Dr. Jeffrey Reinbolt

Jeff Reinbolt, an assistant professor in the Department of Mechanical, Aerospace, and Biomedical Engineering, and Misagh Mansouri, a PhD candidate in the department, looked at surgical procedure performed on many children with cerebral palsy. The procedure, in which the rectus femoris muscle is disconnected from the front of the knee and reattached to the back of the leg to correct problematic muscle function and improve mobility, has inconsistent outcomes.

The two scientists wanted to know how balance was affected for children with cerebral palsy.
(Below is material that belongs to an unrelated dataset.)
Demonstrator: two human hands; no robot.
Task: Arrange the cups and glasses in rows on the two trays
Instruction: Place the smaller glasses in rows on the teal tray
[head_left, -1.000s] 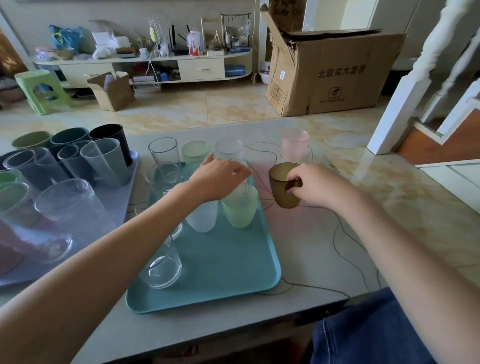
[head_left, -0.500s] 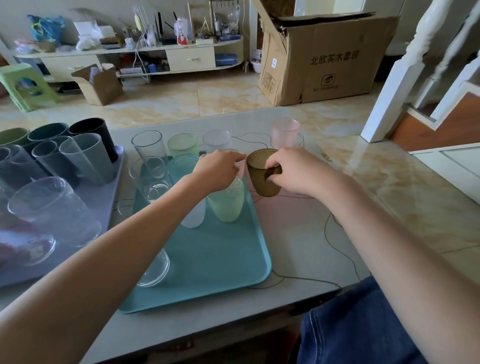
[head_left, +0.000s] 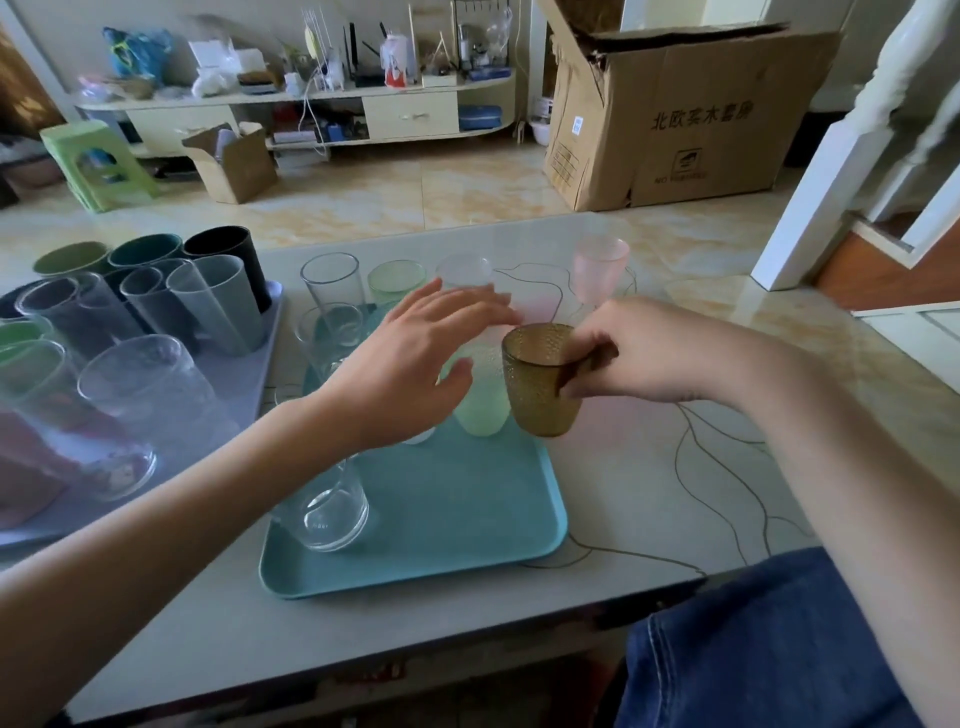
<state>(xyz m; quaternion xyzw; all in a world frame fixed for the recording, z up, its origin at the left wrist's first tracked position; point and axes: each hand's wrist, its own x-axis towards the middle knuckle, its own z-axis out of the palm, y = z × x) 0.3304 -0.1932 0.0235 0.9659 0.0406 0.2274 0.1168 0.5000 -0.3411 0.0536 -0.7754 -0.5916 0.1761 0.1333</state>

Mansouri began by interfacing two powerful software programs: MATLAB to simulate brain activity and OpenSim to simulate the body. The newly combined software—which has been made open-source to allow its adoption by other researchers—gives teams a chance to tweak various aspects of the simulation.

“Simulations can complement experiments to become a great asset to health care professionals,” said Reinbolt.

“We are working on using patient-specific simulations to improve not only treatment of movement disorders but interactions between people and the environment as well. Our simulations showed that children who had the surgery were more likely to lose balance and fall during tripping than ones who did not, regardless of degree of crouched posture and whether they had the surgery on one side or both side of their knees,” said Mansouri, noting that although more research was necessary before the research, funded through grants from the National Institutes of Health and the National Science Foundation, can be applied clinically.

They next want to test balance in different directions, such as side-to-side and diagonal motion, to go along with the forward-and-back motion studies they’ve done.